Tuesday:  If I remember correctly: A went back to school and H got in trouble at school. He has a big problem, he is too smart for his own good!! He talks to much but he gets A's on all his test. He got in trouble because he was talking when he wasnt supposed to and also because he pinched a girl in his class because she took his eraser. Oh this boy knows better and I am just loosing my mind trying to get though to him.

Wednesday:  This was supposed to be the day the girls went for the well check up at the doctor, but we rescheduled for two weeks. So I took my half day. Only to be interruped with another call from daycare saying that A was really fussy and that she didnt eat much lunch and was coughing a lot. Very frusterated, I told them I have already taken her to the doc twice and they have the notes. That all three of my kids are on antibiotics and I could call the phone nurse but not much else I can do. The phone nurse said to just give her some tyln/mtrn and some cough meds to help her through the day. We decided not to go to church but we did go to dinner as a family and H stayed for Awana and mimi brought him home. A still sounds croupy in her cough but I guess well see in a few more days.

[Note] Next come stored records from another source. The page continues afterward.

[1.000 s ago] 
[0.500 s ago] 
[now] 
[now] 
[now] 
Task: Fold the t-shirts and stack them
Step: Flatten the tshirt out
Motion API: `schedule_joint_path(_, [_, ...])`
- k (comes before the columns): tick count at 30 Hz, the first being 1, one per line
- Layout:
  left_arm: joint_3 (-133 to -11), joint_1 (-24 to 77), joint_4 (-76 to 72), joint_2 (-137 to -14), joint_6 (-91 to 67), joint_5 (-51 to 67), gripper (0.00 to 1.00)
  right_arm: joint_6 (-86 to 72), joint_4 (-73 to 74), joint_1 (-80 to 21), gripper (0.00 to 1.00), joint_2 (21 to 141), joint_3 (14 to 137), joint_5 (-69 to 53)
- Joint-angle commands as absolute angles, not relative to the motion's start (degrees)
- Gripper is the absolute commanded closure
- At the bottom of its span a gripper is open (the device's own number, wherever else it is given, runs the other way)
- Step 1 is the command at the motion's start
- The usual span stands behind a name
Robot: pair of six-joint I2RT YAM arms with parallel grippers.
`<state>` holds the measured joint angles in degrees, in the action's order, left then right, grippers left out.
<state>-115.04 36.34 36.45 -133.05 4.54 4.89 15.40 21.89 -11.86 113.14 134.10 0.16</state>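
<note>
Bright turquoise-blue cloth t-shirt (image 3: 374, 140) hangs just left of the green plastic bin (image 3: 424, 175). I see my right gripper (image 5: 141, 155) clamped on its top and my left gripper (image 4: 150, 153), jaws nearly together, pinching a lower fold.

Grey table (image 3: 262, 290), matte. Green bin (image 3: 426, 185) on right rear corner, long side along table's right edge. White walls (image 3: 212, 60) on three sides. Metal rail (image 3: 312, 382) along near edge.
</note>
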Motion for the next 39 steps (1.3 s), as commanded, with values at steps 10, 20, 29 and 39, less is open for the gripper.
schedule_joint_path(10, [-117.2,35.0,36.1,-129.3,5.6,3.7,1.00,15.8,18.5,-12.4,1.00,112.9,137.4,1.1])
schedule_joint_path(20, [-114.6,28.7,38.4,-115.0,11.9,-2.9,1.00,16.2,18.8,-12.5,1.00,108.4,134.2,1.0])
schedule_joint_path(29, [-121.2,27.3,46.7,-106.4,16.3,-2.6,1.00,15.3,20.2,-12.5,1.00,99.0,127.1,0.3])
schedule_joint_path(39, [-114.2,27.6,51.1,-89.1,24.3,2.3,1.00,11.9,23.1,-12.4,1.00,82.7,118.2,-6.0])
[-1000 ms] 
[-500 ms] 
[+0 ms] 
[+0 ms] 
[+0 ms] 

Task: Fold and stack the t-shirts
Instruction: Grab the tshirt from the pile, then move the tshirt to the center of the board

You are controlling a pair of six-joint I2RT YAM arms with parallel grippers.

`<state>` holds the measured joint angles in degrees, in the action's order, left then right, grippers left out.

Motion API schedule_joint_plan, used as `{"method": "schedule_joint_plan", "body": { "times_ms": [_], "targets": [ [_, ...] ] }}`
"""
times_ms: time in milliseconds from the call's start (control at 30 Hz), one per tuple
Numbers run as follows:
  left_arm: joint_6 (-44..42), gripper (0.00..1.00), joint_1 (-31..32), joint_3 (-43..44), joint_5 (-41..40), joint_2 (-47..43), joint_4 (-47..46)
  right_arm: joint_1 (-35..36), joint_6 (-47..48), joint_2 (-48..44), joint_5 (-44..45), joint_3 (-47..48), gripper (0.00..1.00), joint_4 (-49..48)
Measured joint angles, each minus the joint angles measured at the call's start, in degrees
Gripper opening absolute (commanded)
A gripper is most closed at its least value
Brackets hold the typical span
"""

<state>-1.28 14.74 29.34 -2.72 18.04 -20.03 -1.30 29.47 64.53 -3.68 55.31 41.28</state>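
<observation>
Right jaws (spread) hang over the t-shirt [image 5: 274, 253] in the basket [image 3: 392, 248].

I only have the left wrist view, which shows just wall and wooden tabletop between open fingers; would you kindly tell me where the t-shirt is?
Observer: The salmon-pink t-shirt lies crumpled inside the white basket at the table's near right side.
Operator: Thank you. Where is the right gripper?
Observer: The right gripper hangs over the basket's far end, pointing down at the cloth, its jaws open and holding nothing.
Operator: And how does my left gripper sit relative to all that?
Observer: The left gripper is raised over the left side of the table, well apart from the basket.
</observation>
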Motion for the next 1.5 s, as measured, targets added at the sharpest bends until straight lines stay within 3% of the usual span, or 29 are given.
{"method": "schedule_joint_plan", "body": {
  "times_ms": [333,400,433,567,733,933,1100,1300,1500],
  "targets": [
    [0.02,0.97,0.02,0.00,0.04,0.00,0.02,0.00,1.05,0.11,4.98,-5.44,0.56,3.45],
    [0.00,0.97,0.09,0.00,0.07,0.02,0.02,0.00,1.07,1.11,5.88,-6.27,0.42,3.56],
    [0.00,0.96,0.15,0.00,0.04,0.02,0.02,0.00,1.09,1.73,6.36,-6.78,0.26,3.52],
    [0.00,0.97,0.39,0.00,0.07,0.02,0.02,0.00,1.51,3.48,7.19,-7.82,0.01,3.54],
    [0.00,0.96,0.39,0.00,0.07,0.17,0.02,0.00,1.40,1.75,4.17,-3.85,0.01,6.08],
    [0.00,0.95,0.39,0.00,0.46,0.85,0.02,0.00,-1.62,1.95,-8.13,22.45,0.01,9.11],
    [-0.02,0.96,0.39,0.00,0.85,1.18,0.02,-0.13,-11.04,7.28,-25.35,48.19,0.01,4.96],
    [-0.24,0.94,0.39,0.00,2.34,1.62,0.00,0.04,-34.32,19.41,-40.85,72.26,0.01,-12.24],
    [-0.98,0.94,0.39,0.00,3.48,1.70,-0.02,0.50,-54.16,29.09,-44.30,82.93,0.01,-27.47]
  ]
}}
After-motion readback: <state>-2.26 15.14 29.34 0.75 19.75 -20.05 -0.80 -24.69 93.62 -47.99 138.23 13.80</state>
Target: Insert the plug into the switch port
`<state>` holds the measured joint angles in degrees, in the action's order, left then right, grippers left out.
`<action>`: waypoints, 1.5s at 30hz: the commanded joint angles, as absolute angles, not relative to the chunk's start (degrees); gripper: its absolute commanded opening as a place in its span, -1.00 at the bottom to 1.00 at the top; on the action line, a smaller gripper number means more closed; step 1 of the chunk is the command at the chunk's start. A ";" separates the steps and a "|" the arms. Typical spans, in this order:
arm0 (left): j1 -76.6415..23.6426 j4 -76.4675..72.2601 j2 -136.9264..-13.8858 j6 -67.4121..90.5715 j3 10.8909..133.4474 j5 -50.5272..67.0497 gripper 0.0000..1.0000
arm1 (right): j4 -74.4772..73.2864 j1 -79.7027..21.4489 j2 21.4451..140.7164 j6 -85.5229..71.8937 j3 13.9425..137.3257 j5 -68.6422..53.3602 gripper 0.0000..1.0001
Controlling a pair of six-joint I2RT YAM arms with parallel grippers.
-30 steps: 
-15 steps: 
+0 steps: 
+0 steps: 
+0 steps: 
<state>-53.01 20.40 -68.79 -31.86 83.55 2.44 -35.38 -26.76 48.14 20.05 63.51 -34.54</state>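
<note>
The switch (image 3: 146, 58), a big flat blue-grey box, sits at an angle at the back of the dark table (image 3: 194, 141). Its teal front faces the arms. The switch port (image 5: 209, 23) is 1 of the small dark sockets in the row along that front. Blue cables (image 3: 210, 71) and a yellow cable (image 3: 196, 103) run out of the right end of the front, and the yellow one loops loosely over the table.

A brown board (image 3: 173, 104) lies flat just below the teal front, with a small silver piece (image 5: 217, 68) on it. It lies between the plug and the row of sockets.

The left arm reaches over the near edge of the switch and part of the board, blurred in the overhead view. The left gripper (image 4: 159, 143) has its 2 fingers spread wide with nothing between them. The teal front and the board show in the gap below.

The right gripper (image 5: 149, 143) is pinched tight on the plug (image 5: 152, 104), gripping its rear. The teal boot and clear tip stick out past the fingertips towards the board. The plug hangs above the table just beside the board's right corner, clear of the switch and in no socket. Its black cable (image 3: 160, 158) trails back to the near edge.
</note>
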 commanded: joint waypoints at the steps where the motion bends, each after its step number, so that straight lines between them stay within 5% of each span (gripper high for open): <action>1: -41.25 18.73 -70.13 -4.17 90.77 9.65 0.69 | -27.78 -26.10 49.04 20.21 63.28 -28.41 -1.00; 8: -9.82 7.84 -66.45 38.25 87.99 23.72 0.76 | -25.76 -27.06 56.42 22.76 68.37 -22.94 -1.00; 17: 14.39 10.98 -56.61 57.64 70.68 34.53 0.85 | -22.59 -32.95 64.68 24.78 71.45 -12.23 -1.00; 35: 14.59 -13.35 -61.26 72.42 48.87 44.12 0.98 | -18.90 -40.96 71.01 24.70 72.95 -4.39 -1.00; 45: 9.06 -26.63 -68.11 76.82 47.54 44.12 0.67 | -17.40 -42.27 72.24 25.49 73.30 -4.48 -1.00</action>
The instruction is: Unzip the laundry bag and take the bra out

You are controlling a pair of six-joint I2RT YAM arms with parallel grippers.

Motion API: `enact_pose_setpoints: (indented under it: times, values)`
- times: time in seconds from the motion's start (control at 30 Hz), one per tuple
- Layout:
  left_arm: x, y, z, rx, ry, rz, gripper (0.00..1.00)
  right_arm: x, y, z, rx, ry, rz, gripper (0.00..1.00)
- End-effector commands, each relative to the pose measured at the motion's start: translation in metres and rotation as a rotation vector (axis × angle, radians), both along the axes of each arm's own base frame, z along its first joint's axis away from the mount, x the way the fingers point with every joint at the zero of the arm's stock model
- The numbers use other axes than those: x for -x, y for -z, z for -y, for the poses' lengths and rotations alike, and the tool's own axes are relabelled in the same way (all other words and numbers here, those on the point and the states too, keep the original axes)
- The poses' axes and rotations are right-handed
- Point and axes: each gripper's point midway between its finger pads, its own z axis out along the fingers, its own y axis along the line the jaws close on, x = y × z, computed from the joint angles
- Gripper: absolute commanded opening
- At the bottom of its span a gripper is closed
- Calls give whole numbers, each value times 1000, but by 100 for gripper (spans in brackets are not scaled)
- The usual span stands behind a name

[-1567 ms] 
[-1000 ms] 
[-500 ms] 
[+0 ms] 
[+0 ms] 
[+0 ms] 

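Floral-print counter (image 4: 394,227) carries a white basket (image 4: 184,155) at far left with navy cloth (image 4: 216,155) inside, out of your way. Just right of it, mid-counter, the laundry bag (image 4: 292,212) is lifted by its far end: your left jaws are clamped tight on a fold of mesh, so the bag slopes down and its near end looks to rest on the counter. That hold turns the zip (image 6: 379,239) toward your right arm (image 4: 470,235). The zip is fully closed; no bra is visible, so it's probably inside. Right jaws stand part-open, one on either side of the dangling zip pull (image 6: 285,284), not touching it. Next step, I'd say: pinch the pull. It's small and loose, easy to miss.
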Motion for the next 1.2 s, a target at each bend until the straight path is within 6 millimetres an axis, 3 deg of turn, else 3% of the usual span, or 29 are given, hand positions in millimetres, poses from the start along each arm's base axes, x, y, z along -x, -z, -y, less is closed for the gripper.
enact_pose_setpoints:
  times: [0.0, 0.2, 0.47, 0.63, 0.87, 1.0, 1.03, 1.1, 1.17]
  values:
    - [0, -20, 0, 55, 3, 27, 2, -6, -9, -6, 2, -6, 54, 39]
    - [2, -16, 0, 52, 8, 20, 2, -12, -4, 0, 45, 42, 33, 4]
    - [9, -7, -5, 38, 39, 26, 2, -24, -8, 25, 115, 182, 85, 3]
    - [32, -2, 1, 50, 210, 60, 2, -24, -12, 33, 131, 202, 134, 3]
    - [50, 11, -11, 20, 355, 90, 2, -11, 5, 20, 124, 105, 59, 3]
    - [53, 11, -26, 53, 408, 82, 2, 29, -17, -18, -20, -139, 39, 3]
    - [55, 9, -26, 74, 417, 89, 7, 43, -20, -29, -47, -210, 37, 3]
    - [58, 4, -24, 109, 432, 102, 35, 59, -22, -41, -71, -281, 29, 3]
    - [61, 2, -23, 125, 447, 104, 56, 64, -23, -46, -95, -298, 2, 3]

Thursday:  Well, thats today. So far........so good???

Friday, August 26, 2011

Ugggg...

OK, I am at my whits end!

I have so much going on in my head that I don't even know where to start and I am forgetting to do things that I wanted to do before the girls birthday. But of course with them being sick and no time, it just didn't get done. I know truly it wont matter in the end but still. I also have so much cooking/baking to do tonight and tomorrow morning. I also still have some last minute grocery shopping to do. Will I get it all done????

A seems to be doing better and fever gone but I know that L is catching it. They both went to school today but I am trying to decide on whether or not to go pick them up early. I just don't want a call from school again. I pray that this sickness passes quickly.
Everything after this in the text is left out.